Insomma, per il Cga non solo i criteri nell’assegnazione dei punteggi non avrebbero tenuto conto di certi elementi, ma l’attribuzione degli stessi non sarebbe stata sufficientemente argomentata, non rendendo evidente il criterio utilizzato dalla commissione stessa. “Avendo ritenuto fondata la censura di cui al primo motivo del ricorso di primo grado, il secondo motivo del ricorso di primo grado veniva dichiarato assorbito”.

Ma non è tutto. “Con il ricorso introduttivo del presente giudizio il consorzio ricorrente espone che, in pretesa ottemperanza alla decisione del CGA, è stata riconvocata la commissione di gara la quale, sostanzialmente, fermo il risultato già stabilito, ha adattato a tale decisione un simulacro di motivazione, che non consentirebbe a tutt’oggi di capire per quale ragione sia stata ritenuta migliore l’offerta dell’aggiudicataria, che nel frattempo ha ultimato i lavori. Continua a non essere comprensibile per quale motivo in relazione agli elementi indicati in disciplinare un’offerta sia stata ritenuta migliore dell’altra”.

Non solo.

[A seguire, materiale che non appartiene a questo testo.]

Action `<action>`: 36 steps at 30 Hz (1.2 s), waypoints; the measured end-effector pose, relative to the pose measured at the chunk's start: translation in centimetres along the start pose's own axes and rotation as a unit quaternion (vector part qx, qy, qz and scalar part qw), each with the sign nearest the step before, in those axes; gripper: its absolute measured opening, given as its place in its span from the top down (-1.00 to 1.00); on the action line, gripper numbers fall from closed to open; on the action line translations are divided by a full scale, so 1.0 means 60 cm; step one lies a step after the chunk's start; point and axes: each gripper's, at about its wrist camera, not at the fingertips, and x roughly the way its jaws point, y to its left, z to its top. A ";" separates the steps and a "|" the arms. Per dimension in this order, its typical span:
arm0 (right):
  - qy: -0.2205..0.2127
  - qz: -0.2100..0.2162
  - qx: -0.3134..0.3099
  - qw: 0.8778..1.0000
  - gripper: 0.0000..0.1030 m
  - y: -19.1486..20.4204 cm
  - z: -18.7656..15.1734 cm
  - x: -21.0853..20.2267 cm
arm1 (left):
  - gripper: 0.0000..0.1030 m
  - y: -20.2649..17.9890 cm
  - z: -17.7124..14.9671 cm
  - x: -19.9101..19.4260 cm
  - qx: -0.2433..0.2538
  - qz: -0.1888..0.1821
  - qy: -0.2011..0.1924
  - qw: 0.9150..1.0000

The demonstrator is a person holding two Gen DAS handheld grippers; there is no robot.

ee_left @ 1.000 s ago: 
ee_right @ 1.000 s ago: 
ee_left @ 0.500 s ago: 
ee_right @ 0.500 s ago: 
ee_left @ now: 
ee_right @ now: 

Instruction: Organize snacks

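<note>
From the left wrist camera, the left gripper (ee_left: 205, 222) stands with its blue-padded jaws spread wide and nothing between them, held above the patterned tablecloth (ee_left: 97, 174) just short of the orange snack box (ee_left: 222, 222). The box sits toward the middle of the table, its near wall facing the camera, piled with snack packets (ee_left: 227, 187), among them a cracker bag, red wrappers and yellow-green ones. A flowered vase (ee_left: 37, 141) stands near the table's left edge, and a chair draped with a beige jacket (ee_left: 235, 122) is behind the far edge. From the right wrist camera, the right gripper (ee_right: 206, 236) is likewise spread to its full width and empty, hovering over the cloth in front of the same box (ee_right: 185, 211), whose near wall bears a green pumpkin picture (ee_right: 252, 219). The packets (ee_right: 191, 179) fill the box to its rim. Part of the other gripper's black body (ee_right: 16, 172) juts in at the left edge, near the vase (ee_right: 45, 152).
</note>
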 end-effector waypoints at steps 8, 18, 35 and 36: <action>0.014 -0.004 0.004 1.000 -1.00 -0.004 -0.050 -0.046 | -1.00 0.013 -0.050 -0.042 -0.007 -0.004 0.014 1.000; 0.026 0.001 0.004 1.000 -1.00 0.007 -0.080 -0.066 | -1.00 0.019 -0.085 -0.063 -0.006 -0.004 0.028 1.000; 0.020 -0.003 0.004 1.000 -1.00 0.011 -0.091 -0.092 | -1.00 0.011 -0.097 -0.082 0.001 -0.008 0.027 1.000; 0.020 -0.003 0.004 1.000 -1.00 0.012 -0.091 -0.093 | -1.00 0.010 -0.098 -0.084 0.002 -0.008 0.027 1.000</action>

Altro oggetto del contendere è l’interdittiva antimafia a carico della Tecnis e della Dam, società del raggruppamento di imprese che ha realizzato l’opera.  “Con il terzo motivo si lamenta la mancata revoca dell’aggiudicazione – si legge ancora: infatti, una volta che per effetto dell’annullamento la gara era regredita alla fase di valutazione tecnica delle offerte, l’Amministrazione ha preso contezza del fatto che erano state emesse due interdittive a carico della Tecnis, mandataria del Rti aggiudicatario, nonché di altra impresa del raggruppamento, la DAM. In questi casi, posto che il codice degli appalti stabilisce che, nel pronunciarsi sul mantenimento o sulla revoca del contratto, bisogna tener conto dello stato delle opere, nel caso specifico l’Amministrazione ha deciso di non revocare il contratto (scelta che il legislatore considera recessiva) senza spiegare perché, chiarendo ad esempio che lo stato dei lavori era tale da non poter consentire lo scioglimento del contratto e il subentro della seconda graduata la quale, peraltro, in giudizio aveva espressamente chiesto il subentro”.

In relazione alle interdittive, viene richiamata la nota del RUP “contenente la proposta di aggiudicazione definitiva, pur prendendo atto dell’esistenza di cause ostative, emerse in sede di espletamento delle verifiche di legge a carico della DAM S.p.A. Studi Ricerche Progetti, ha ritenuto non doversi disporre il recesso dal contratto, “essendo i lavori in fase di ultimazione”. Motivazione non ritenuta valida dal ricorrente”.

Secondo il giudice “Una volta assodato che l’interdittiva era effettivamente esistente alla data di definizione della gara, l’Amministrazione non avrebbe potuto limitarsi a disporre la prosecuzione del contratto adducendo l’avanzato stato dei lavori, avuto riguardo al disfavore leg islativo per detta soluzione ed alla necessità di una congrua motivazione tale da consentire la verifica anche in sede giurisdizionale degli elementi di fatto addotti dall’amministrazione”. Da qui, l’accoglimento del ricorso e la condanna dell’amministrazione resistente.